* [DATA SEGMENT]
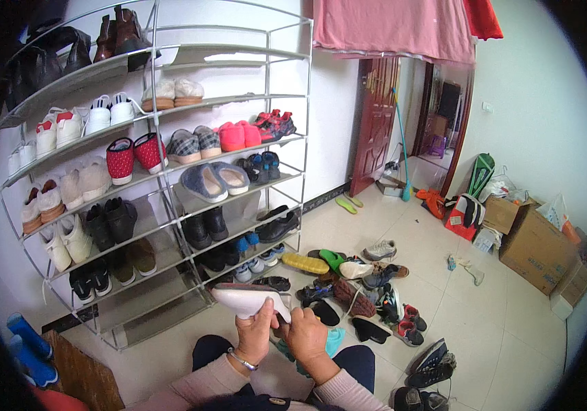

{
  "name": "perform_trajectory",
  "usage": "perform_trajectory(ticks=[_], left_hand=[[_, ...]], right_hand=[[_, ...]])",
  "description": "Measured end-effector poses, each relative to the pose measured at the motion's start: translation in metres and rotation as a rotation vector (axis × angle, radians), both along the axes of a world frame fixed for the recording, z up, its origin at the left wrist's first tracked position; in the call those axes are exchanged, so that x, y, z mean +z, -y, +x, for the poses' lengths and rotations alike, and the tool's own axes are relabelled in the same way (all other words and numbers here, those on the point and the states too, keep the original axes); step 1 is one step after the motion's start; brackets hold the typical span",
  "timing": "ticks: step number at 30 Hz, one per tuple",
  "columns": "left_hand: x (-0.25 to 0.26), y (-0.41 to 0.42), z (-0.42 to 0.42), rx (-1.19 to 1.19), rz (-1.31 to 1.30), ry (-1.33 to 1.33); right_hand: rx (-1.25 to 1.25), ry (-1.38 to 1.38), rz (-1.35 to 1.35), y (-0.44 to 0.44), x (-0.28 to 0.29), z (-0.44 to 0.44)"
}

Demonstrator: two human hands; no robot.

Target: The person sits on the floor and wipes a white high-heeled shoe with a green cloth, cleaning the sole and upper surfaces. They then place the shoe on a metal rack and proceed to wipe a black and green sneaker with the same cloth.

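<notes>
A white heeled shoe [244,300] lies across my left hand [256,331], whose thumb and fingers close on its side. My right hand [306,334], fingers bent, is at the shoe's other end; what is between its fingers is hidden. Below the hands a turquoise cloth [333,340] shows between my knees. A yellow slipper [305,262], a green slipper [331,260] and many other shoes lie in a loose heap on the tiled floor beyond the hands. A metal-framed shoe rack [180,222] with pairs of shoes on its shelves stands at the left.
Blue rubber boots [29,336] are beside a brown wooden board [85,372] at the lower left. Dark sneakers [431,362] lie at the lower right. Cardboard boxes [537,246] and bags line the right wall. A pink cloth [393,28] hangs overhead; a broom [405,190] stands near the door.
</notes>
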State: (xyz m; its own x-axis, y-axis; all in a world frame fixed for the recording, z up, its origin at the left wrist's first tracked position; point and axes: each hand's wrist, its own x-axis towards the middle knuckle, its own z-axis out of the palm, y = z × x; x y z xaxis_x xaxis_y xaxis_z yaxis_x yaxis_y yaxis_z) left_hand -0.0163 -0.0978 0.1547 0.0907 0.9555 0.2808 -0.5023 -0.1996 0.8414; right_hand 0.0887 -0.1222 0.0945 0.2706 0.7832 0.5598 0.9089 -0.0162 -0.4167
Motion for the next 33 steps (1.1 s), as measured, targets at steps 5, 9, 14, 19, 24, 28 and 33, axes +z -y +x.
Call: perform_trajectory(ticks=[5,9,14,19,24,28,33], left_hand=[[0.000,-0.025,-0.015,0.079,-0.110,-0.090],[-0.009,-0.041,-0.033,0.067,-0.179,-0.037],[-0.004,-0.020,-0.023,-0.118,-0.155,-0.035],[-0.020,-0.019,-0.031,-0.094,-0.139,-0.104],[-0.012,-0.027,-0.044,-0.138,-0.196,0.059],[-0.023,-0.038,-0.051,-0.113,-0.197,0.087],[-0.038,-0.021,-0.041,-0.127,-0.194,-0.101]], right_hand=[[0.256,-0.161,-0.030,0.008,-0.003,0.005],[0.240,-0.620,0.175,0.016,0.027,0.014],[0.389,-0.521,0.347,-0.002,0.095,-0.004],[0.440,-0.278,0.131,0.002,0.058,-0.033],[0.410,-0.442,-0.202,0.027,-0.042,-0.027],[0.386,-0.535,-0.207,0.050,-0.051,-0.017],[0.355,-0.634,0.102,0.023,0.045,-0.011]])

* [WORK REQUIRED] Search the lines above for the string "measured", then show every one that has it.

* [SOLUTION FOR THIS TASK]
  "description": "Measured end-effector poses, each relative to the pose measured at the motion's start: translation in metres and rotation as a rotation vector (axis × angle, radians), both along the axes of a world frame fixed for the recording, z up, its origin at the left wrist's first tracked position; in the call those axes are exchanged, so that x, y, z mean +z, -y, +x, for the poses' lengths and rotations alike, and the tool's own axes are relabelled in the same way (all other words and numbers here, those on the point and the states too, keep the original axes); step 1 is one step after the motion's start; brackets hold the typical span",
Motion for the next 33 steps (1.1 s), as measured, targets at steps 5, 9, 14, 19, 24, 28 and 33, axes +z -y +x.

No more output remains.